Dataset excerpts
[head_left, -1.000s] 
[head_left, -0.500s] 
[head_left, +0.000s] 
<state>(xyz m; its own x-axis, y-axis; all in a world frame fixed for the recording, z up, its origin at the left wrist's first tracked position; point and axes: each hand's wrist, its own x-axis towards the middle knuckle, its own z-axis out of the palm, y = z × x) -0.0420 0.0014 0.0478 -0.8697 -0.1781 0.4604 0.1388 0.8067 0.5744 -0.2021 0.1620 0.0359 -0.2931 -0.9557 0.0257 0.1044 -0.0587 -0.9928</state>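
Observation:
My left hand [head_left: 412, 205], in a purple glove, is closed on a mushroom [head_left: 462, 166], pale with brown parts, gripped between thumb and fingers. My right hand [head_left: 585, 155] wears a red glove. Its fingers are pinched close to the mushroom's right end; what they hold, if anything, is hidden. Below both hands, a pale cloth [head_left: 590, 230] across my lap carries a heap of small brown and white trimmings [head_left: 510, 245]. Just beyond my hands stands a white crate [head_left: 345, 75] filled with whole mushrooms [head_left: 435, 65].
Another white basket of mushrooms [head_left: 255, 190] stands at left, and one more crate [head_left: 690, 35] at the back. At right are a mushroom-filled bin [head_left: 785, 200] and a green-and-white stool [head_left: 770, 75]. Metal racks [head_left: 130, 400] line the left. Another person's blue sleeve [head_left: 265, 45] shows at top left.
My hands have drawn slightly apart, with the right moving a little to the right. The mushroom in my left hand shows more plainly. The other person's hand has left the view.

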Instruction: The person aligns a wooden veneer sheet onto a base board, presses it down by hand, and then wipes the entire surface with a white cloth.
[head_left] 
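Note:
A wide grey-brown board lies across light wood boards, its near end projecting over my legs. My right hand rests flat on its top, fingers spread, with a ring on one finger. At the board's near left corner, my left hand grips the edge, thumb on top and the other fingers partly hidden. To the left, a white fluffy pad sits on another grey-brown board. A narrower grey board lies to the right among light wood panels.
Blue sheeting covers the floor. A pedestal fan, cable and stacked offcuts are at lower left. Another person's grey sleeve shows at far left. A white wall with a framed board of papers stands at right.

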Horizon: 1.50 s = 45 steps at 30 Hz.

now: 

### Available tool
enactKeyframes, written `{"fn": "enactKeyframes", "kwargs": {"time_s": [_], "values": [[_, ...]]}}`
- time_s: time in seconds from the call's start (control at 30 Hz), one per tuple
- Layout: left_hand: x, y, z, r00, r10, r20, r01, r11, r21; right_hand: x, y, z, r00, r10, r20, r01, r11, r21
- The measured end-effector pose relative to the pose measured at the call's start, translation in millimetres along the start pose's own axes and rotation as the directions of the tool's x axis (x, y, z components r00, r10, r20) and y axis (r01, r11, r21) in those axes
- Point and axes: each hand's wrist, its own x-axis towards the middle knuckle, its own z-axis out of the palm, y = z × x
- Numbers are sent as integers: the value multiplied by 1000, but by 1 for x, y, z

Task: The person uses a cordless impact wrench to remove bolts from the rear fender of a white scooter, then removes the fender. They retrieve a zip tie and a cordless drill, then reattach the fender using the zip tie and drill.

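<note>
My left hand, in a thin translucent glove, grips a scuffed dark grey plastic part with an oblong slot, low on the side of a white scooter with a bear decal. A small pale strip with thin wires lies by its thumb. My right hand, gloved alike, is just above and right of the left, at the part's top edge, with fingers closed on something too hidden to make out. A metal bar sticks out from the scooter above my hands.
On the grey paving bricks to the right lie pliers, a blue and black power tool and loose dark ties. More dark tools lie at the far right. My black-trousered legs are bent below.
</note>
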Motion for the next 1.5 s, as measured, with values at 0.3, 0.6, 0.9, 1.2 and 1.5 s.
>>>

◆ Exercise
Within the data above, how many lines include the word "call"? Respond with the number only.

◆ Response
2